Cite this: The Pan African Medical Journal. 2014;18:255. doi:10.11604/pamj.2014.18.255.3607

Received: 16/11/2013 - Accepted: 23/03/2014 - Published: 27/07/2014

Key words: Epilepsy, student, knowledge, attitude

© Lukman Femi Owolabi et al. The Pan African Medical Journal - ISSN 1937-8688. This is an Open Access article distributed under the terms of the Creative Commons Attribution License (http://creativecommons.org/licenses/by/2.0), which permits unrestricted use, distribution, and reproduction in any medium, provided the original work is properly cited.

Available online at: http://www.panafrican-med-journal.com/content/article/18/255/full

Corresponding author: Dr Owolabi Lukman Femi, Department of Medicine, Aminu Kano Teaching Hospital, Bayero University,PMB 3452, Kano, Nigeria (drlukmanowolabi@yahoo.com)


Epilepsy and Education in developing countries: a survey of school teachers’ knowledge about epilepsy and their attitude towards students with epilepsy in Northwestern Nigeria

 

Lukman Femi Owolabi1, Naziru Muhammad Shehu1, Shakirah Desola Owolabi2

 

1Neurology unit, Department of Medicine, Aminu Kano Teaching Hospital, Nigeria, 2Department of Psychiatry, Aminu Kano Teaching Hospital, Kano, Nigeria, Bayero university, Kano, Nigeria

 

 

&Corresponding author
Dr Owolabi Lukman Femi, Department of Medicine, Aminu Kano Teaching Hospital, Bayero University,PMB 3452, Kano, Nigeria

 

 

Abstract

Introduction: Students living with epilepsy still find themselves confronted with social barriers that prevent them from academic achievements. Objective: The aim of this study was to evaluate knowledge and attitudes of school teachers and to determine the factors associated with good knowledge and positive attitude among nursery, primary and secondary school teachers in Kano, Northwestern Nigeria.

 

Methods: A 20-item validated semi-structured questionnaire was self-administered to 200 teachers, selected through multistage sampling technique, in Kano, Northwestern Nigeria.

 

Results: The respondents comprised 124 (62%) males and 76(38%) females.
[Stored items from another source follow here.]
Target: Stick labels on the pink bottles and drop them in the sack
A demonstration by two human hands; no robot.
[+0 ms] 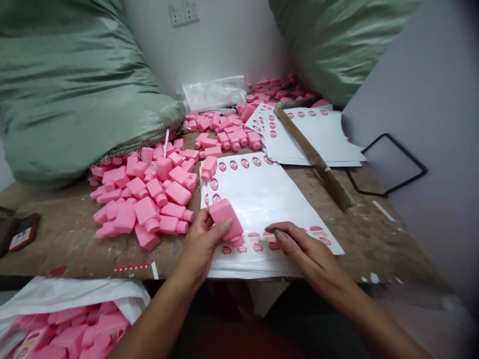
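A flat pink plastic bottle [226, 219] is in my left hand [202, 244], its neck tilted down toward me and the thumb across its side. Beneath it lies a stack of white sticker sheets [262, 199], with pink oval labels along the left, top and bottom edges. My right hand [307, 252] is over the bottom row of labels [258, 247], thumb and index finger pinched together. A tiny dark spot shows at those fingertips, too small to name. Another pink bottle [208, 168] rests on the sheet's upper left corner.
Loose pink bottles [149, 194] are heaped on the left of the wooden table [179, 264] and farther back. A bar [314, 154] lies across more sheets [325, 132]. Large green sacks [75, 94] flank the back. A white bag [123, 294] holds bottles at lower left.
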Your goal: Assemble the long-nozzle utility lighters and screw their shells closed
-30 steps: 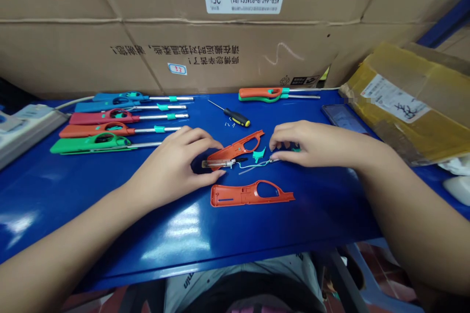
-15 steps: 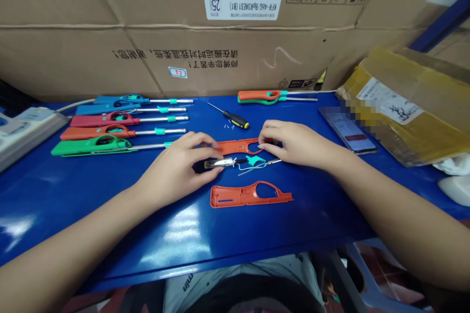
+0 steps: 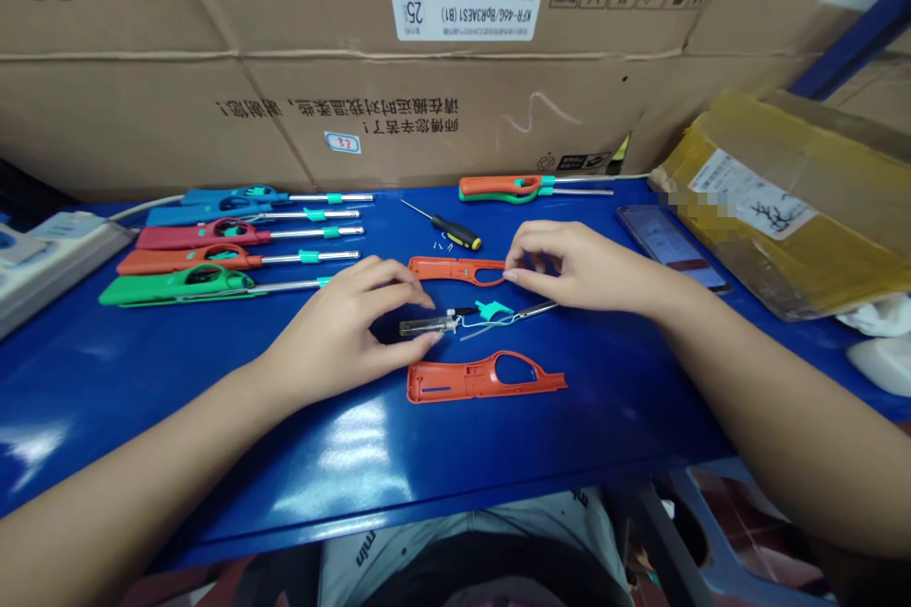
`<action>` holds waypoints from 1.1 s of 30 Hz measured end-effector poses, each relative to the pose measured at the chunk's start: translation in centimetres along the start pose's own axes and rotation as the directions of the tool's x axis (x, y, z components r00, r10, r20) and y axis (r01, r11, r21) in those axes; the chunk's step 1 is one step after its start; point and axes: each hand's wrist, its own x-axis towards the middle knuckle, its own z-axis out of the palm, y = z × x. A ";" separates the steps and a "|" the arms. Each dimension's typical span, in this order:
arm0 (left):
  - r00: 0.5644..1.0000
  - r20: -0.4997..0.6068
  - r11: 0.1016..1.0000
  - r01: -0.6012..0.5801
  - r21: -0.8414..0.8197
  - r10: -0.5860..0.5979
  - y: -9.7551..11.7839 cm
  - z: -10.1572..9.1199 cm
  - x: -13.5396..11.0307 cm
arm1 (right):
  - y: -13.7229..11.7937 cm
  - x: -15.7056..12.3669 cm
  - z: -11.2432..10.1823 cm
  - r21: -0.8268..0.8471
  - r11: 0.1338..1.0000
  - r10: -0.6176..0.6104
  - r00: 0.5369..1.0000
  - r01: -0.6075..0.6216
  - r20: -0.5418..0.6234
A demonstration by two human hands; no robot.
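My left hand [image 3: 360,318] is open, thumb and fingers apart on either side of a clear fuel tank [image 3: 421,327]; the thumb tip is against or just beside it. Thin wires join the tank to a teal trigger [image 3: 492,310] and a metal lighter tube [image 3: 533,310], all lying loose. At the far side my right hand [image 3: 555,261] is closed, pinching the right end of an orange lighter shell half [image 3: 437,267]. Closer to me lies the other orange shell half [image 3: 455,383], hollow side up, touched by neither hand.
A screwdriver [image 3: 455,231] and several tiny screws [image 3: 442,246] lie behind the shells. Assembled lighters [image 3: 192,285] are lined up at left beside a power strip [image 3: 61,251]; more lighters [image 3: 498,188] lie at the back. A phone [image 3: 665,248] and taped carton [image 3: 783,209] are at right.
The far orange shell half has moved away from me with my right hand, clear of the loose parts. My left fingers have spread wider around the fuel tank.
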 end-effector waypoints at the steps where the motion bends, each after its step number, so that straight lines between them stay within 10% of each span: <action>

Their age ranged between 17 and 55 with a median age of 26 years. All the respondents have heard or read about epilepsy, 13% have had students with epilepsy in their classes before, fifty one (25.5%) of them would object to having an epileptic child in their class. To one hundred and seventy one (85.5%) all seizures were convulsive, 81% of them admitted to not havingadequate knowledge of the initial procedure should their student develop epileptic seizure, 60% believed that epileptic student should be separated from non-epileptic students in the classroom and 44.5% of them preferred alternative medicine. Overall, fifty nine (29.5%) teachers had fair to good knowledge about epilepsy. and one hundred and sixty four (82%) had positive attitude to students with epilepsy. Statistically significant association was found between level of education attained by the respondents and good knowledge about epilepsy as well as between female gender and good attitude. However, none of the variables was statistically significant predictor of knowledge or attitude among the respondents.

 

Conclusion: There was low level of knowledge and misconceptions about epilepsy but fair attitude towards epileptic students in Northwestern Nigeria. Higher level of education of the teachers was significantly associated with good attitude.

 

 

Introduction

In ancient times, persons with epilepsy were perceived as "possessed", and up till now a large number of people still hold this belief as well as the belief that epilepsy is contagious [1]. Despite various educational programs implemented in the general public the misperceptions of epilepsy continue and have not improved much over time [2]. In many parts of Africa there is still a lot of superstition about epilepsy [3].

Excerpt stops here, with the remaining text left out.